Partnership

by El Staplador (elstaplador)



Category: Yuri!!! on Ice (Anime)
Genre: Character Study, F/M, Gen, Introspection, Memories
Language: English
Status: Completed
Published: 2020-10-03
Updated: 2020-10-03
Packaged: 2021-03-07 18:07:01
Rating: General Audiences
Warnings: No Archive Warnings Apply
Chapters: 1
Words: 865
Publisher: archiveofourown.org
Story URL: https://archiveofourown.org/works/26801887
Author URL: https://archiveofourown.org/users/elstaplador/pseuds/El%20Staplador
Summary: Yakov arrives at Lilia's apartment. Lilia has some misgivings, but keeps them to herself. She's confident they can find a new way to work together. This is just the beginning.
Relationships: Lilia Baranovskaya & Yakov Feltsman
Kudos: 8
Collections: Rare Ships!!! on BINGO 2020





	Partnership

Yakov brought his belongings around late in the evening, after Lilia had sent Yuri to bed. A small suitcase, as if he didn’t intend to stay long. Or as if he intended to do a lot of laundry.

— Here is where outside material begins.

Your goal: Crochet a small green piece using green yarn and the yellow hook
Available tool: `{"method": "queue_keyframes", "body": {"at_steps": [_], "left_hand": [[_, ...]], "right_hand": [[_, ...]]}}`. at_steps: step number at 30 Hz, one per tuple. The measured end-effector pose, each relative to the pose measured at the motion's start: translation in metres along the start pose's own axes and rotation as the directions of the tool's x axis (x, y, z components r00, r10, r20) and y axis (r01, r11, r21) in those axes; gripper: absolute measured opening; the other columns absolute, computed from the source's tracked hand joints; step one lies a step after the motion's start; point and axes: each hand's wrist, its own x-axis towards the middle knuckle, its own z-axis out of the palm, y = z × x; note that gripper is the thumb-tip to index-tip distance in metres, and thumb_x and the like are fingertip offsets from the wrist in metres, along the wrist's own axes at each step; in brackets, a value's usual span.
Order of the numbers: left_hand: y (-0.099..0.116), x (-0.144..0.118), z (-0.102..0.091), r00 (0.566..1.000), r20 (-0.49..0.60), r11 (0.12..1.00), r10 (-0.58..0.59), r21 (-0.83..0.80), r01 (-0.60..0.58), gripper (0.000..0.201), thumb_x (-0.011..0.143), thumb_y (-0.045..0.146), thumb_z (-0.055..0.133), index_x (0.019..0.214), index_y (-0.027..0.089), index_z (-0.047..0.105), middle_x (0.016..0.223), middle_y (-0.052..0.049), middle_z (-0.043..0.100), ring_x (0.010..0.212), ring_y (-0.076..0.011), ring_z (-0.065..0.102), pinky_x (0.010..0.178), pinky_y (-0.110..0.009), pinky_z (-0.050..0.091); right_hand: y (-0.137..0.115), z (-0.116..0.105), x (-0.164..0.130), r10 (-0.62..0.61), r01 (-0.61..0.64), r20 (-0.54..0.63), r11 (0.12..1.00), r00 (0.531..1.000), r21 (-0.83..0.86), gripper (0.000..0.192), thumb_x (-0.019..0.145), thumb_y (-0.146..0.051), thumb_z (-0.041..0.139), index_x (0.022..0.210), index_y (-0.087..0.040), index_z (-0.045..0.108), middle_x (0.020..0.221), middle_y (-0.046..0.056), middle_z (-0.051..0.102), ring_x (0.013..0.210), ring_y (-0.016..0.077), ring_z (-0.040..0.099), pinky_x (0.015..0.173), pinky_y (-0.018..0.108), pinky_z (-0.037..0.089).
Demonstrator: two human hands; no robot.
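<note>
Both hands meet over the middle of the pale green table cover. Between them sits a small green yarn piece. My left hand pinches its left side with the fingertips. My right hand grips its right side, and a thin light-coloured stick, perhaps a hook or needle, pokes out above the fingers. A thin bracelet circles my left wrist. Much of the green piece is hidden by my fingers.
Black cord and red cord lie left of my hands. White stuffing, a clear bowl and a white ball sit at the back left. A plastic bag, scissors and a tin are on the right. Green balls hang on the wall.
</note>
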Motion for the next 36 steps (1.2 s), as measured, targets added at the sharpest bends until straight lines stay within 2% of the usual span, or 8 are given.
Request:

His eyes darted around the apartment. He’d visited once or twice before; she’d invited him to make up the numbers at dinner parties, or simply for old times’ sake: sometimes it was extremely politic to be on good terms with one’s ex-husband, and sometimes one needed to talk in private. But it was one thing to invite him here for a few hours, and another thing entirely to ask him to move in.

‘I’ll show you your room.’ She did not look back to see if he was following her. ‘You and Yuri will share this bathroom, on the right.’ She opened the door to the bedroom. ‘I’ve cleared the left-hand wardrobe for you.’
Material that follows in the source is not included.